Refer to adult dosing.

Dosing: Adjustment for Toxicity

Dosage reductions are not recommended for toxicities. Treatment is withheld or permanently discontinued. If therapy is withheld, depending on the toxicity grade, may resume if toxicity recovers to grade 0 or 1. Permanently discontinue for recurrent grade 3 or 4 toxicity. Concomitant chemotherapy may require therapy interruption, dosage reduction, or discontinuation based on toxicity severity.

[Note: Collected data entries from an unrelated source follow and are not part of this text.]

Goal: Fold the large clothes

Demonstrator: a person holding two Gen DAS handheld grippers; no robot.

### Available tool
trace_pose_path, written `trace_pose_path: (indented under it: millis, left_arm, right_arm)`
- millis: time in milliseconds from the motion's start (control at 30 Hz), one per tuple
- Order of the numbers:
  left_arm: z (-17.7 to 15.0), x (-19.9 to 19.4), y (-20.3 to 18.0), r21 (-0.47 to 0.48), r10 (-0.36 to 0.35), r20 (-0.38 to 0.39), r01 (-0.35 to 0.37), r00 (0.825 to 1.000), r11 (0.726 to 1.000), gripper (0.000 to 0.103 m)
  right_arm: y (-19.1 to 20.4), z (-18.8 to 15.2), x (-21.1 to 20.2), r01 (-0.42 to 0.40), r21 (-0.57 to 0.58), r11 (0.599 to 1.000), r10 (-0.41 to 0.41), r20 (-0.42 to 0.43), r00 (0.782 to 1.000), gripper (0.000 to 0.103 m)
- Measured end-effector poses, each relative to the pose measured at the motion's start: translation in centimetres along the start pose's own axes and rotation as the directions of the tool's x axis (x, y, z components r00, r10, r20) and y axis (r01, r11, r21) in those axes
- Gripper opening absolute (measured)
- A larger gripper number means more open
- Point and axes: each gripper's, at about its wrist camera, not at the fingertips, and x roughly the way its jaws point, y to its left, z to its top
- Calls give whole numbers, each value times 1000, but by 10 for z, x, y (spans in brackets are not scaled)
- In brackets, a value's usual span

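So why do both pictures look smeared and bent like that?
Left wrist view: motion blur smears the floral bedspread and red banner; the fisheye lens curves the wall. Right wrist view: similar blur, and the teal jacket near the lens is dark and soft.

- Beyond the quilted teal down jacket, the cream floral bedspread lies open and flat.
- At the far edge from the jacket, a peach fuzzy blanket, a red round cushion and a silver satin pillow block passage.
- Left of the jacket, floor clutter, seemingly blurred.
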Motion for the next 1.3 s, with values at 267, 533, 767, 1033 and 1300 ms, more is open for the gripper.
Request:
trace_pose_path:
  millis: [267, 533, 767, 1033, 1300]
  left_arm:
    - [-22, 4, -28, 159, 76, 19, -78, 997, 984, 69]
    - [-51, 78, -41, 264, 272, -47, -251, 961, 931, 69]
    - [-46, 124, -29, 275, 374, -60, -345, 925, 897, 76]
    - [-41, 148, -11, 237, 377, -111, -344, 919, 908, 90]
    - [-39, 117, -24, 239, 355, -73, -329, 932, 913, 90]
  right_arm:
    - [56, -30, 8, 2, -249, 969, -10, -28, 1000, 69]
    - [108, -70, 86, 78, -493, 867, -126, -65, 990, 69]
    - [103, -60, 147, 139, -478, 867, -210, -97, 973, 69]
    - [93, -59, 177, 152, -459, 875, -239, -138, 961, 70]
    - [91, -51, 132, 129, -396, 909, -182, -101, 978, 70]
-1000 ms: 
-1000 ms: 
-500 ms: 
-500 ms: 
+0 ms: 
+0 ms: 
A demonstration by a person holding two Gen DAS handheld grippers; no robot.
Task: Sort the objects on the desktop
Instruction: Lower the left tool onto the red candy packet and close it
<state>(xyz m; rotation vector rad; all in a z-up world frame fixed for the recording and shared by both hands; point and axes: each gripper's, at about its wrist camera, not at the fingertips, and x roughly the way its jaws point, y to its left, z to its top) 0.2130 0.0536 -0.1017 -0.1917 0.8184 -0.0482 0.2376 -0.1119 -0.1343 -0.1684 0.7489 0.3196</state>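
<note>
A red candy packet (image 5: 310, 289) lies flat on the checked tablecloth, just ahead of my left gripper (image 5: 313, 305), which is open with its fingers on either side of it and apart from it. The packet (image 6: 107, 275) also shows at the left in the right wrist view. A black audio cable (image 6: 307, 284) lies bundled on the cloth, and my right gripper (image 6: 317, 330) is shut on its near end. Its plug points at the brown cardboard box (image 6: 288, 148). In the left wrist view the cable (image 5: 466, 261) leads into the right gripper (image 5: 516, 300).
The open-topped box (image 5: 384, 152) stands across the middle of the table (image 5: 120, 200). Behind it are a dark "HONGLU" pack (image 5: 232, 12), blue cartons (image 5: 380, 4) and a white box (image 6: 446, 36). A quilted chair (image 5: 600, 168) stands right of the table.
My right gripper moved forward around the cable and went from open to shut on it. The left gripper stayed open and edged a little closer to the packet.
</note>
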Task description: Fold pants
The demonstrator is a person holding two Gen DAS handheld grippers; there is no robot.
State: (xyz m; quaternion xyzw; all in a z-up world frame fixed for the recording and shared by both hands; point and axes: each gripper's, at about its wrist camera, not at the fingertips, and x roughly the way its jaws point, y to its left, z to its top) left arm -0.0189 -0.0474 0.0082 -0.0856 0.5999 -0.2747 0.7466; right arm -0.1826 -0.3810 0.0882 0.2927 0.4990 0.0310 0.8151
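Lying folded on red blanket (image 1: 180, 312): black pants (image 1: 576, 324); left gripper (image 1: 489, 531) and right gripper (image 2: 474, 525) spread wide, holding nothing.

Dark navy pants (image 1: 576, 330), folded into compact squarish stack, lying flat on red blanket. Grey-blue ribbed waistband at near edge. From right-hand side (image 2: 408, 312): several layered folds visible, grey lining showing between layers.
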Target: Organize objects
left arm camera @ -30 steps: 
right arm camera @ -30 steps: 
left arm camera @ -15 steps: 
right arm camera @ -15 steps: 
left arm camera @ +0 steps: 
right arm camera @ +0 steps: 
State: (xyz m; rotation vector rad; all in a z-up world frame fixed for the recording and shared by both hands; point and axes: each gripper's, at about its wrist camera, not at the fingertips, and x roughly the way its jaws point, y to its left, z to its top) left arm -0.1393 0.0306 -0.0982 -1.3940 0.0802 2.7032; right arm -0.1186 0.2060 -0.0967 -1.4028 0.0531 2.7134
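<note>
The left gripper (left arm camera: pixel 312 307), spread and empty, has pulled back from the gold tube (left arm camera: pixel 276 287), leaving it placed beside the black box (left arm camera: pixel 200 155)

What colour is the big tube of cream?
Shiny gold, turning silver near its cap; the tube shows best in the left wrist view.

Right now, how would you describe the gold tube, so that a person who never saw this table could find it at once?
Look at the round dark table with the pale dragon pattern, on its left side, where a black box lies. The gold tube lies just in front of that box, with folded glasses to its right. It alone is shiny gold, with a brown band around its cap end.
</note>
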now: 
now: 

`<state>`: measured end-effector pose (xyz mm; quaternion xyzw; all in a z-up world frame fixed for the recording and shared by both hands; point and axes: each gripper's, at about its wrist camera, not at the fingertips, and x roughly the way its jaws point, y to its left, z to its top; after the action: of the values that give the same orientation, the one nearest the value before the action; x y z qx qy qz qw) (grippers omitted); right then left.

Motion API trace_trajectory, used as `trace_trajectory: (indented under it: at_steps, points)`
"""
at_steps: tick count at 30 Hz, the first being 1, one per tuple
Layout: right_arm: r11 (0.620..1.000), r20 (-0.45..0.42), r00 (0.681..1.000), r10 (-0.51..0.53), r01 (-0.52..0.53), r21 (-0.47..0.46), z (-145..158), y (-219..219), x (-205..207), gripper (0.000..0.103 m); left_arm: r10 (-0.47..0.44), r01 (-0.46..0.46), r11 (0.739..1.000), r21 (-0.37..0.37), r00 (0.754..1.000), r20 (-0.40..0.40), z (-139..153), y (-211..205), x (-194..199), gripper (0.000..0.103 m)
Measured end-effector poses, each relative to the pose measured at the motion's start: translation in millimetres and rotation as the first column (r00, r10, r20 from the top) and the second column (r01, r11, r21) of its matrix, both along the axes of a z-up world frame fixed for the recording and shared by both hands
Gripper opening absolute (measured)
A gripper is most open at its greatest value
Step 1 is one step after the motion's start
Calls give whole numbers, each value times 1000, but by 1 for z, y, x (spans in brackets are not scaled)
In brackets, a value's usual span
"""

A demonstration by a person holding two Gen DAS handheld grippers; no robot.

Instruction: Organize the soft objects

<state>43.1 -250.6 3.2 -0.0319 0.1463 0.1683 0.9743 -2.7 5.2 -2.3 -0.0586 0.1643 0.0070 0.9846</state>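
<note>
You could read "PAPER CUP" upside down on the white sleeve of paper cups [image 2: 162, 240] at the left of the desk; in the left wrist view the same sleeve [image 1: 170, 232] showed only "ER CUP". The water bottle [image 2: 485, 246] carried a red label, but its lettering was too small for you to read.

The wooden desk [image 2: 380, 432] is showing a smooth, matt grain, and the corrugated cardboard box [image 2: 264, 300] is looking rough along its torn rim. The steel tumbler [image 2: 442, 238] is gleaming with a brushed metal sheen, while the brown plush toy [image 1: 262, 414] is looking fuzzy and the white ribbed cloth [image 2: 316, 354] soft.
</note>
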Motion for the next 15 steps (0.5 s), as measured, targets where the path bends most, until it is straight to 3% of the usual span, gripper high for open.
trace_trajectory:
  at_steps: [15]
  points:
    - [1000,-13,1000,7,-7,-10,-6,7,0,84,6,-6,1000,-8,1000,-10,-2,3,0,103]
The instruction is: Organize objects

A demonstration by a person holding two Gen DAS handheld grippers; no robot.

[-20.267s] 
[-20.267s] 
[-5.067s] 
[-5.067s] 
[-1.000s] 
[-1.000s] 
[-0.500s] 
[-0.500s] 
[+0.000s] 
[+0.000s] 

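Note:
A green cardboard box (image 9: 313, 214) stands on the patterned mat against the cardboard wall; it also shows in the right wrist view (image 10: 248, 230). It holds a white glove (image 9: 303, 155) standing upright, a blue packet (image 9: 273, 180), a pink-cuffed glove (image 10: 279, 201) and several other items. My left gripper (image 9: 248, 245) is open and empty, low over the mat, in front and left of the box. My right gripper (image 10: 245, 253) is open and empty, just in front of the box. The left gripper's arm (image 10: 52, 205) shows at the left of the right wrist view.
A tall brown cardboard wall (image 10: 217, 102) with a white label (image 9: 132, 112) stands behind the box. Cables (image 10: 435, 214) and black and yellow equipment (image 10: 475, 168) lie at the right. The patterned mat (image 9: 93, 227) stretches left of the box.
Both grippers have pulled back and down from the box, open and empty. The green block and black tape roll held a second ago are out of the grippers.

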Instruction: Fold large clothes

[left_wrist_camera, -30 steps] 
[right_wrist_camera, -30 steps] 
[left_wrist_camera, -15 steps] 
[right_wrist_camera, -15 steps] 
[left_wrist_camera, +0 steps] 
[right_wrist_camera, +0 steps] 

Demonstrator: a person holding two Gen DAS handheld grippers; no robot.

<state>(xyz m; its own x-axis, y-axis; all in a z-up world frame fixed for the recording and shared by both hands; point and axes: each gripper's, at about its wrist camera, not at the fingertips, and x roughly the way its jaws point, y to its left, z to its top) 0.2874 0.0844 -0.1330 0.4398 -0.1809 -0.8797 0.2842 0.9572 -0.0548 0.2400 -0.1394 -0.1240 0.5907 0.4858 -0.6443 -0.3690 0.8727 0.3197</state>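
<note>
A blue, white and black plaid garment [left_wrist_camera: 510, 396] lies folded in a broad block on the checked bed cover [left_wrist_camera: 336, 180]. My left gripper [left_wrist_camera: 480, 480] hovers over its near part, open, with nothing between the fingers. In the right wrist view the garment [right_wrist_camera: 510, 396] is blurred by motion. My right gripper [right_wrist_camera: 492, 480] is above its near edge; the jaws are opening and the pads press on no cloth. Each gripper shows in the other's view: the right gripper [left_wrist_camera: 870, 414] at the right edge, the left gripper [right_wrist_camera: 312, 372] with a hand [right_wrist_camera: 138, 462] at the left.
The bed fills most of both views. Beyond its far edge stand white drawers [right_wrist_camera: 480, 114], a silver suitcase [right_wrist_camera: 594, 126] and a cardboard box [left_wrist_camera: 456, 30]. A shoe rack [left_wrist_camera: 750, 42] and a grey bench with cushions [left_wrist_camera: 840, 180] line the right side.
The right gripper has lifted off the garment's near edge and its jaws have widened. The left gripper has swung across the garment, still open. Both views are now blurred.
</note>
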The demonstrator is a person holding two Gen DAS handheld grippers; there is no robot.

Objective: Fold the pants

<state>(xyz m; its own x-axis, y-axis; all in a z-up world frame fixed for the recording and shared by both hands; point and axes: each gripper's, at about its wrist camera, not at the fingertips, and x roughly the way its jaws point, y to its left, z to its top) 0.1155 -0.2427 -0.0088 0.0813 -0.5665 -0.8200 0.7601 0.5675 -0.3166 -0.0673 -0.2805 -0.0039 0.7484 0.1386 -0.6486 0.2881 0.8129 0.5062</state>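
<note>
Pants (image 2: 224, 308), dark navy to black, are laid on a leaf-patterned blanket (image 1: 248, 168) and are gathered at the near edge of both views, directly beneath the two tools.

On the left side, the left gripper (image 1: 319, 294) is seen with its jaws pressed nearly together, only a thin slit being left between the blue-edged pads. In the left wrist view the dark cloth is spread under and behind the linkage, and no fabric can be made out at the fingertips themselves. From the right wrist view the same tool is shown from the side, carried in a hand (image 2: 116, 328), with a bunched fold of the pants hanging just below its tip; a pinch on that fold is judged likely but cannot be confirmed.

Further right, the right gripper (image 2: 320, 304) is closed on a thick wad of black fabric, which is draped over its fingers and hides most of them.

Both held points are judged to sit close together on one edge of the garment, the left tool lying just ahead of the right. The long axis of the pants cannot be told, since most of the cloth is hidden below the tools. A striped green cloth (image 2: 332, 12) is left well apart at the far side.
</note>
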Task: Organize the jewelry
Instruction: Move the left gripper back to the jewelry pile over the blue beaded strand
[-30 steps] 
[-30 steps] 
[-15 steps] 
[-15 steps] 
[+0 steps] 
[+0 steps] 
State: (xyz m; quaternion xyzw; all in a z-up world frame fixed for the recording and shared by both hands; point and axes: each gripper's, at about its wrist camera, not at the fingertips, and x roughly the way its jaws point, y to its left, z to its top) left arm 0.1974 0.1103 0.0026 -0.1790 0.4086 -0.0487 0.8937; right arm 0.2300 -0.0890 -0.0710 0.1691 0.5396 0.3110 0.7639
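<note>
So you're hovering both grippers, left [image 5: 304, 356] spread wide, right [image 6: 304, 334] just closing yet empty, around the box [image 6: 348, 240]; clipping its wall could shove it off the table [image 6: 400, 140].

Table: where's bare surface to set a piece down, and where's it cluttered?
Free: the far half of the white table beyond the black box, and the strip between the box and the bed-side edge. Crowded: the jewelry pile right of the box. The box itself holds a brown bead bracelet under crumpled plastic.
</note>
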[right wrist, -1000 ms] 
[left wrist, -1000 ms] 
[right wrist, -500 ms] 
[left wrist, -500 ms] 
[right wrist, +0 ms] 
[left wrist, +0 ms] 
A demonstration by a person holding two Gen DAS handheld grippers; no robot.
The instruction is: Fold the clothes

Cardiovascular toxicity: Myocarditis, pericarditis, arrhythmias, impaired ventricular function with HF, and vasculitis (ASCO guidelines for the Management of Immune-Related Adverse Events in Patients Treated with Immune Checkpoint Inhibitor Therapy [Brahmer 2018]): Withhold therapy for all grades and obtain cardiology consultation for work-up and intervention (due to potential for cardiac compromise). For grade 2 or higher myocarditis, consider high-dose corticosteroids (prednisone 1 to 2 mg/kg daily or equivalent), management per cardiology consultation, and permanent discontinuation. The appropriateness of resuming immune checkpoint inhibitor therapy following resolution of myocarditis is unknown.

Endocrinopathies:

Adrenal insufficiency, ≥ grade 2: Withhold treatment. Administer high-dose systemic corticosteroids (prednisone 1 to 2 mg/kg daily or equivalent) followed by a corticosteroid taper and administer hormone replacement as clinically indicated. May resume atezolizumab when ≤ grade 1 and clinically stable on hormone replacement therapy.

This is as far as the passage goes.